Dataset items
====

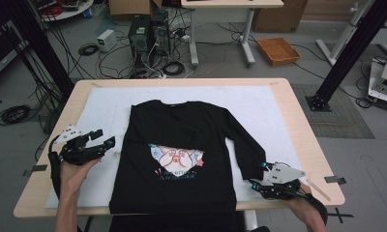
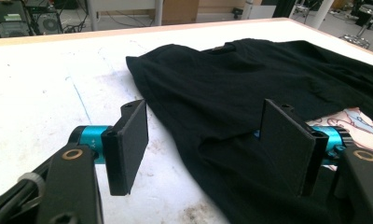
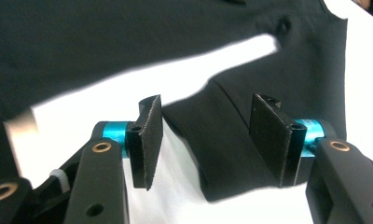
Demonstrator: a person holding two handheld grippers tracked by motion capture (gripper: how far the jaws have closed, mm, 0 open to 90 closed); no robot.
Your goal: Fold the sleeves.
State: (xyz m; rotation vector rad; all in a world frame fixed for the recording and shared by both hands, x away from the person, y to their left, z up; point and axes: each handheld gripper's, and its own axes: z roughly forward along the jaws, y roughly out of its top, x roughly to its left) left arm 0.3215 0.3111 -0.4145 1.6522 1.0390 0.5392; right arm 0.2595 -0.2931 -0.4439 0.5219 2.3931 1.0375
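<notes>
An orange tray sits on the floor beyond the table; I can't make out anything inside it. On the table, a black long-sleeved shirt lies flat on a white mat, cartoon print up. The left gripper is at the shirt's left edge, jaws wide, the hem running between them. The right gripper has its jaws wide around the cuff of the sleeve.
</notes>
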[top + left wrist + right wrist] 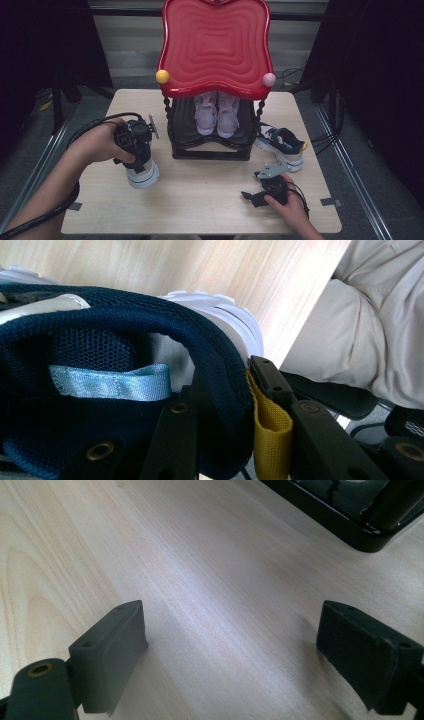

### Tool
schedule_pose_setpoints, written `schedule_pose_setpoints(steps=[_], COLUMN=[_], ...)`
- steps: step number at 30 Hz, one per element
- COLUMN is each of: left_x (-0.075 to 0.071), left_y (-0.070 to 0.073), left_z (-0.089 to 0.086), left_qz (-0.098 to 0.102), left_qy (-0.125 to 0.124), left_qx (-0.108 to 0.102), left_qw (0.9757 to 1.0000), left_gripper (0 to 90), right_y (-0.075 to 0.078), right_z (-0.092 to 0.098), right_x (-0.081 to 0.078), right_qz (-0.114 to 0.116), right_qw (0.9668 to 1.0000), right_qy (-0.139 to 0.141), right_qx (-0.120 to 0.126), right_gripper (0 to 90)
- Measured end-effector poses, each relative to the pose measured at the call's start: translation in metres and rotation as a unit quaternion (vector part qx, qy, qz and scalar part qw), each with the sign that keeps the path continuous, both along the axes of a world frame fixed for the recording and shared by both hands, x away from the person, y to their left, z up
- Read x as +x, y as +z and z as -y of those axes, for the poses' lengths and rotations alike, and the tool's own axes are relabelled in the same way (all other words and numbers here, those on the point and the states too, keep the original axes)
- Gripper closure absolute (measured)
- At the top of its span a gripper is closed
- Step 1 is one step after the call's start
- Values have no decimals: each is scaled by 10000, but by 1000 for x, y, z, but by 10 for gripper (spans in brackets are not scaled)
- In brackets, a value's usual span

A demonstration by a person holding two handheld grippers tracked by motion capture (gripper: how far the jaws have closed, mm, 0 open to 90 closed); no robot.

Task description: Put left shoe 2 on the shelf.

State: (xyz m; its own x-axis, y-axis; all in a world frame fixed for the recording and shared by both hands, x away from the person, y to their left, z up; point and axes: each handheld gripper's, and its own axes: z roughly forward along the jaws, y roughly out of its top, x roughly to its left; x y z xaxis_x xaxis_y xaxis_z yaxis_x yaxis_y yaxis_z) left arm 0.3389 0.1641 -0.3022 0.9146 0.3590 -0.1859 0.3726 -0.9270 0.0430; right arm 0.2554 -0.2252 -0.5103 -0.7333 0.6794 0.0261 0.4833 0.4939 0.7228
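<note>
On table's left side the left gripper [134, 145] pinches navy sneaker [141, 170] by its heel collar, right gripper [256, 196] w/ jaws spread resting low near its mate [282, 142]; probably bound for black shoe rack [210, 150], so keep clamp firm, lift level.

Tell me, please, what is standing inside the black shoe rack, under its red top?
Inside the black shoe rack, under the red top, stands one pair of light pink shoes, toes toward the person. The top covers their heels and the back of the shelf, so anything there is hidden.
</note>
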Motion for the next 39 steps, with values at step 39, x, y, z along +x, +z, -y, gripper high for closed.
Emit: schedule_pose_setpoints(steps=[39], left_x=[15], left_y=[110], left_z=[13], left_qz=[250], left_qy=[2], left_qx=[10], left_qw=[9997], left_gripper=[740], right_y=[0], right_z=[0], right_x=[0], right_qz=[-12], right_qw=[10000], right_qy=[16], right_qx=[-19], right_gripper=[117])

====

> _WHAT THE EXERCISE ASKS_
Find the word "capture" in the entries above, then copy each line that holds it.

> _WORKED SOLUTION_
Demonstrator: a person holding two handheld grippers tracked by motion capture (gripper: how far the jaws have closed, mm, 0 open to 90 closed); no robot.
A demonstration by a person holding two handheld grippers tracked by motion capture (gripper: how far the jaws have closed, mm, 0 open to 90 closed); no robot.

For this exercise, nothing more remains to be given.